**Task prompt**: Please retype the listing exactly as it appears, skipping each picture.

**Data block**:

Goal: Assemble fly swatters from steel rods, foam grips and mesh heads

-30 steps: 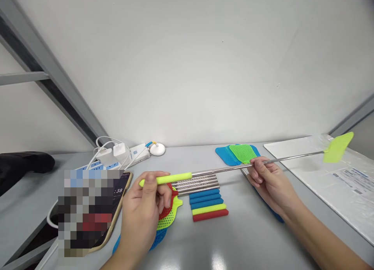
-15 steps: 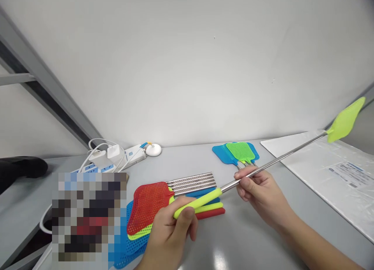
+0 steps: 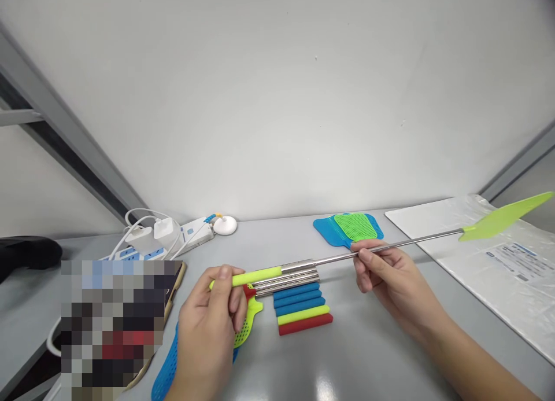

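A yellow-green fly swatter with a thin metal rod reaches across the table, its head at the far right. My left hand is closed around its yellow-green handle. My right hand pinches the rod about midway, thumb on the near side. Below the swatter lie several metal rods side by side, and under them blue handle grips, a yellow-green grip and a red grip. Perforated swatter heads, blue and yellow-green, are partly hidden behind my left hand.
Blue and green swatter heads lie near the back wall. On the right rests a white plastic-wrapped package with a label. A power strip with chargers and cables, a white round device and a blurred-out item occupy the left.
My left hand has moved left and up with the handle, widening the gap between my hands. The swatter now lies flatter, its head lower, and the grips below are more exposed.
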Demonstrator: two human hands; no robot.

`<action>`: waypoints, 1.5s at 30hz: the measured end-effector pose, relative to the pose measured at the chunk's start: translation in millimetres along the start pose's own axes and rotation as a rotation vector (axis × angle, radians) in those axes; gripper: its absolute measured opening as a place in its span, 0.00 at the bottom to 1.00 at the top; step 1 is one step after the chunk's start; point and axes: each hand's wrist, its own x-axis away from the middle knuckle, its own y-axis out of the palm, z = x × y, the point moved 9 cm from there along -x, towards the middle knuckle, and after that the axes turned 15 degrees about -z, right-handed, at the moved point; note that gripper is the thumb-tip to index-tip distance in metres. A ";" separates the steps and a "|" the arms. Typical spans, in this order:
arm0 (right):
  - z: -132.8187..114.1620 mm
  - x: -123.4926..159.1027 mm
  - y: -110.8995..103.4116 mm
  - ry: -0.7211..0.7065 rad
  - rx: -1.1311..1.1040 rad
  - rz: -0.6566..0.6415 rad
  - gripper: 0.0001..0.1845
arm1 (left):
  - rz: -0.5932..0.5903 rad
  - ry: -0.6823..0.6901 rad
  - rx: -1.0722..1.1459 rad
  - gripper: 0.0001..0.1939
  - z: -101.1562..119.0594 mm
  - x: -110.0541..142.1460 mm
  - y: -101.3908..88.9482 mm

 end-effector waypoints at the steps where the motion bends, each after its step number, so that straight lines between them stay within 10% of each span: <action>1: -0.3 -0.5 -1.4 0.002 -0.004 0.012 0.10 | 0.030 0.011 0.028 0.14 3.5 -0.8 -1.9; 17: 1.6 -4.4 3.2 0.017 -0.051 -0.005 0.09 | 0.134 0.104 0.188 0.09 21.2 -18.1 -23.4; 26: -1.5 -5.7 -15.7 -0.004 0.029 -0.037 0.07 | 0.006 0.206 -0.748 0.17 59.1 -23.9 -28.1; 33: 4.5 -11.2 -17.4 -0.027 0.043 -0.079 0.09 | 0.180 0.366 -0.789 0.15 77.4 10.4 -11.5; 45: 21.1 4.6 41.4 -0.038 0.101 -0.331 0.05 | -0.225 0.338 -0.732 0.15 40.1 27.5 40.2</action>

**Exercise solution**:
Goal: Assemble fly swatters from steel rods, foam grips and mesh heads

-30 steps: 
-15 steps: 
+0 steps: 

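A yellow-green fly swatter with a thin metal rod reaches across the table, its head at the far right. My left hand is closed around its yellow-green handle. My right hand pinches the rod about midway, thumb on the near side. Below the swatter lie several metal rods side by side, and under them blue handle grips, a yellow-green grip and a red grip. Perforated swatter heads, blue and yellow-green, are partly hidden behind my left hand.
Blue and green swatter heads lie near the back wall. On the right rests a white plastic-wrapped package with a label. A power strip with chargers and cables, a white round device and a blurred-out item occupy the left.
My left hand has moved left and up with the handle, widening the gap between my hands. The swatter now lies flatter, its head lower, and the grips below are more exposed.
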Demonstrator: two human hands; no robot.

`<action>`: waypoints, 1.5s at 30hz: the measured end-effector pose, relative to the pose measured at the chunk's start: translation in millimetres along the start pose's own axes and rotation as a rotation vector (axis × angle, radians) in those axes; gripper: its absolute measured opening as a place in its span, 0.00 at the bottom to 1.00 at the top; step 1 is one step after the chunk's start; point and axes: each hand's wrist, its own x-axis away from the middle knuckle, its own y-axis out of the palm, z = x × y, the point moved 9 cm from there along -x, towards the middle knuckle, and after that the axes turned 15 degrees about -z, right-handed, at the moved point; note that gripper is the thumb-tip to index-tip distance in metres. A ";" separates the steps and a "|" the arms. Typical spans, in this order:
arm0 (right):
  - z: -132.8187..114.1620 mm
  - x: -123.4926..159.1027 mm
  - y: -110.8995..103.4116 mm
  - ry: -0.7211..0.7065 rad
  - rx: -1.1311..1.1040 rad
  - rz: -0.6566..0.6415 rad
  - gripper: 0.0001..0.1845
arm1 (left):
  - rz: -0.5932..0.5903 rad
  - ry: -0.6823..0.6901 rad
  - rx: -1.0722..1.1459 rad
  - gripper: 0.0001..0.1939
  - z: -101.1562..119.0594 mm
  - x: -110.0541..142.1460 mm
  - y: -101.3908..88.9482 mm

 end-effector waypoints at the steps where the motion bends, each after its step number, so that straight lines between them stay within 10% of each span: <action>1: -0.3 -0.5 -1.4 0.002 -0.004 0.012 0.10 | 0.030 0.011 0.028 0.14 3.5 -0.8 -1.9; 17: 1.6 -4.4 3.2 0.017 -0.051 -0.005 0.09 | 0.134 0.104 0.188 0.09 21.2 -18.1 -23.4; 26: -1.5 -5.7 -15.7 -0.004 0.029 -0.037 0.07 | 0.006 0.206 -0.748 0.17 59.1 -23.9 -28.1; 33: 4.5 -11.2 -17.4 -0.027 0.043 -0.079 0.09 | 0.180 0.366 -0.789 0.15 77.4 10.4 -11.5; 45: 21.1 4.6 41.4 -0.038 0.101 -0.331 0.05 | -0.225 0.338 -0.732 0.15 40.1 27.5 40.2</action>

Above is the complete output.